ACTION ITEM: For the data below, restate word for word only the lines from the line containing "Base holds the" through the line containing "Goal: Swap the", both ends included.

INFORMATION SHOWN:
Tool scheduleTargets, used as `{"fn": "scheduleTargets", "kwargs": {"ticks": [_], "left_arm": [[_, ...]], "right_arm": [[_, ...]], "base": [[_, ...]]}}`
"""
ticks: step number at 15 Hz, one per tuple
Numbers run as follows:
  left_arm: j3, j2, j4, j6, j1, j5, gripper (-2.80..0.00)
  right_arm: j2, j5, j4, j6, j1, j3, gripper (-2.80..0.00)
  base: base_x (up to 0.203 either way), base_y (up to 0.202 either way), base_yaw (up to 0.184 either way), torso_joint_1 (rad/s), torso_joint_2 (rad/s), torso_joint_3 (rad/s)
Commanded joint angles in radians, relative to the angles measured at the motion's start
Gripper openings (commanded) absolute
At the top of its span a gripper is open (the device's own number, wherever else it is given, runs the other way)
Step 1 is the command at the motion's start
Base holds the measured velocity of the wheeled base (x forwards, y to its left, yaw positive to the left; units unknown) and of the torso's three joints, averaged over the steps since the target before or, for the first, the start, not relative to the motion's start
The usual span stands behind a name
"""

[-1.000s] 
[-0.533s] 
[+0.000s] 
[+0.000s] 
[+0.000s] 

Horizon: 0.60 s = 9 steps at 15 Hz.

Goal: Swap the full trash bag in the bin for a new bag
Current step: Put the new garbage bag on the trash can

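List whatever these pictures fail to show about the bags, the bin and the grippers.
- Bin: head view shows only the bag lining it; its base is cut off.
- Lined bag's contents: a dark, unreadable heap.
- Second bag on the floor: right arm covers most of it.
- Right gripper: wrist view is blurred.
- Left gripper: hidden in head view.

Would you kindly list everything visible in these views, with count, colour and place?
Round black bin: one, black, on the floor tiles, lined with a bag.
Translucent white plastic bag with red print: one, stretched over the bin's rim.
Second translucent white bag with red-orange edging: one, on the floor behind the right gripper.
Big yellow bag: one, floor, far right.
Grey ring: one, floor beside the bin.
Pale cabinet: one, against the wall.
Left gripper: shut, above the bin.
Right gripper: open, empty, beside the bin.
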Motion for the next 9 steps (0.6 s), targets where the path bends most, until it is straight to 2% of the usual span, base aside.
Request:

EXPECTED ANSWER:
Base holds the measured velocity of the wheeled base (x forwards, y to its left, yaw positive to the left; units unknown) and of the torso's three joints, averaged over the steps since the target before or, for the first, the start, not relative to the motion's start
The usual span stands behind a name
"""

[-1.000s] 
[-0.533s] 
[+0.000s] 
[+0.000s] 
[+0.000s] 

Horizon: 0.60 s = 9 steps at 15 Hz.

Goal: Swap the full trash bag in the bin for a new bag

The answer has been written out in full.